Two people, or three in the case of a group of judges, can look at the same fight and see two very different outcomes, especially when it’s broken into discrete chunks rather than judged as a whole. That’s how you end up with split decisions, when the judges split two-to-one in favour of the winner; majority decisions, when two judges choose one fighter and the other scores a draw; and majority draws, in which two judges score a draw and one picks a winner.

  The idea of taking subjectivity and human error out of boxing scoring is appealing, but attempted cures have generally proven worse than the disease. In 1989, for example, amateur boxing introduced a system that awarded one point for each clean blow landed. At an elite level, this was calculated via a computer-driven arrangement in which three out of five judges had to simultaneously press their scoring buttons for a blow to register. If a fight ended in a draw, then the tallies of the highest and lowest scoring judges were discarded and the scores of the three other judges recounted, with only two judges needing to agree on a punch landing for it to score. If that sounds complicated, it was.
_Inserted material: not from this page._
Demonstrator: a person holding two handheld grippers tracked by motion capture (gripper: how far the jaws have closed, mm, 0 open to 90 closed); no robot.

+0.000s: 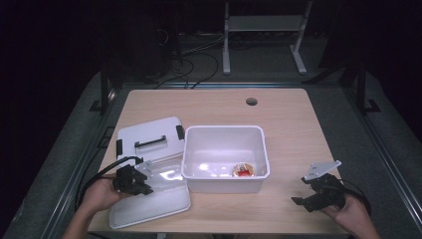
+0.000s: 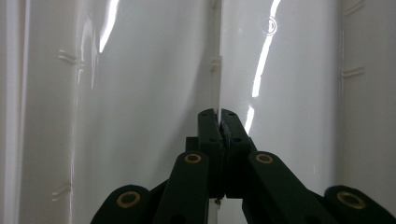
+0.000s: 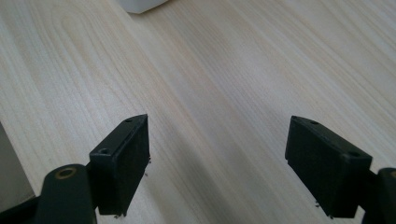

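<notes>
A white translucent lid (image 1: 161, 201) lies flat at the table's front left, beside a white plastic bin (image 1: 224, 129). My left gripper (image 1: 147, 187) rests over the lid's left part. In the left gripper view the left gripper (image 2: 218, 115) has its jaws together on a thin upright ridge of that lid (image 2: 140, 93). My right gripper (image 1: 300, 192) hovers at the front right, clear of the bin. Its jaws stand wide apart in the right gripper view, where the right gripper (image 3: 218, 124) has only bare wood between them. A small round item with red on it (image 1: 243, 171) sits in the bin's front right corner.
A second white lid with a black handle (image 1: 149, 135) lies behind the first one. The wooden table (image 1: 288, 124) has a round hole (image 1: 251, 101) near its far edge. A corner of the bin (image 3: 142, 4) shows ahead of the right gripper. Cables and a metal stand are on the floor beyond.
</notes>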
  The problem is that no matter how you organise it, punch counting has major disadvantages, the most glaring of which is that it counts the lightest jab the same as the hardest hook or uppercut, which encourages a low-risk style of fighting akin to fencing. Besides, it never solved the perennial problem of poor judging, since counting dozens of punches thrown at lightning speed by elite athletes is actually quite difficult. Apparently it’s challenging even when the competitors, like yours truly, are not elite—are indeed hardly even athletes—hence the split decision in my fight with Jake. And it’s not even incorruptible: after multiple controversies at the 2012 London Olympics, including a bout in which a Japanese bantamweight knocked down his Azerbaijani foe six times but lost a decision by five points, amateur boxing’s governing body gave up and brought back round-by-round scoring.

  I don’t have a problem with the subjective nature of scoring fights—it’s unavoidable. But I do think the system is confusing. Why should an eight-rounds-to-four victory be represented as 116-112? I often drag my friends to dingy pubs to watch fights in the vain hope of converting them to the church of boxing. The enterprise hasn’t been nearly as successful as I would like, but it has made me conscious of how confusing the 10-Point Must system is to the uninitiated.